* TASK ITEM
From the line with "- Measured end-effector" through the line with "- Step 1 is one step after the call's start", inclusive, return each line of the data below exactly and leave the rest out.

● ● ● ●

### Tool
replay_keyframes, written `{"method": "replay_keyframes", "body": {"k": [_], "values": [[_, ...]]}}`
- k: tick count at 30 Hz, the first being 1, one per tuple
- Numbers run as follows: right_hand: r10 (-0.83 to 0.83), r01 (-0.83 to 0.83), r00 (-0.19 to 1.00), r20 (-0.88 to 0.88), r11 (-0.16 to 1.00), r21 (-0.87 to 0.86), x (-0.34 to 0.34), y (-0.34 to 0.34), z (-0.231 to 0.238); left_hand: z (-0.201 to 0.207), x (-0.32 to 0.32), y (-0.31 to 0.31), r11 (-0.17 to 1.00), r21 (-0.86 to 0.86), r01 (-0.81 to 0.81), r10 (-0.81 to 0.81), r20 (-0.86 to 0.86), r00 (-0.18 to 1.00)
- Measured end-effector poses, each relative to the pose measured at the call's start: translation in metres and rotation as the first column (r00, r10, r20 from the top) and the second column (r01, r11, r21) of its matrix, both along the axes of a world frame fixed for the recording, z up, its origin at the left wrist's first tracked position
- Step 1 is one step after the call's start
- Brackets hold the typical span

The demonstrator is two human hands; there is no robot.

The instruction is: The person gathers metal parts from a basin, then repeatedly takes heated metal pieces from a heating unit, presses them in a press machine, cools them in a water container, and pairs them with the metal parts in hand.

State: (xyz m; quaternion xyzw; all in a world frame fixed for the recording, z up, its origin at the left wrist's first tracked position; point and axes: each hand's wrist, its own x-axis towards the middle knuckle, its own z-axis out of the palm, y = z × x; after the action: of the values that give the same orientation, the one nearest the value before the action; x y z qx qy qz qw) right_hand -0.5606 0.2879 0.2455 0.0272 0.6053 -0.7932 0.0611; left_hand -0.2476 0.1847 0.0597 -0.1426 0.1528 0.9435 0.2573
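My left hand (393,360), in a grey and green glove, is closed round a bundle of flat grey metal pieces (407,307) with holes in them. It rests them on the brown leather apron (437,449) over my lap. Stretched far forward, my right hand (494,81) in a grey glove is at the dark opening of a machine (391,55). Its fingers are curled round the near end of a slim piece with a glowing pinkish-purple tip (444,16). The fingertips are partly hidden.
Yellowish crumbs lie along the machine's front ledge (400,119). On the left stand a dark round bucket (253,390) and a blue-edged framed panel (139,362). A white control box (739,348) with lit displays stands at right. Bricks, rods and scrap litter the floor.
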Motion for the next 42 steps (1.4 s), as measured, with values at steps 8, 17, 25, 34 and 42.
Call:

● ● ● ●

* ANSWER SPACE
- Measured end-effector poses, each relative to the pose measured at the call's start: translation in metres and rotation as the first column (r00, r10, r20 from the top) and the second column (r01, r11, r21) of its matrix, both along the axes of a world frame fixed for the recording, z up, its origin at the left wrist's first tracked position
- Step 1 is one step after the call's start

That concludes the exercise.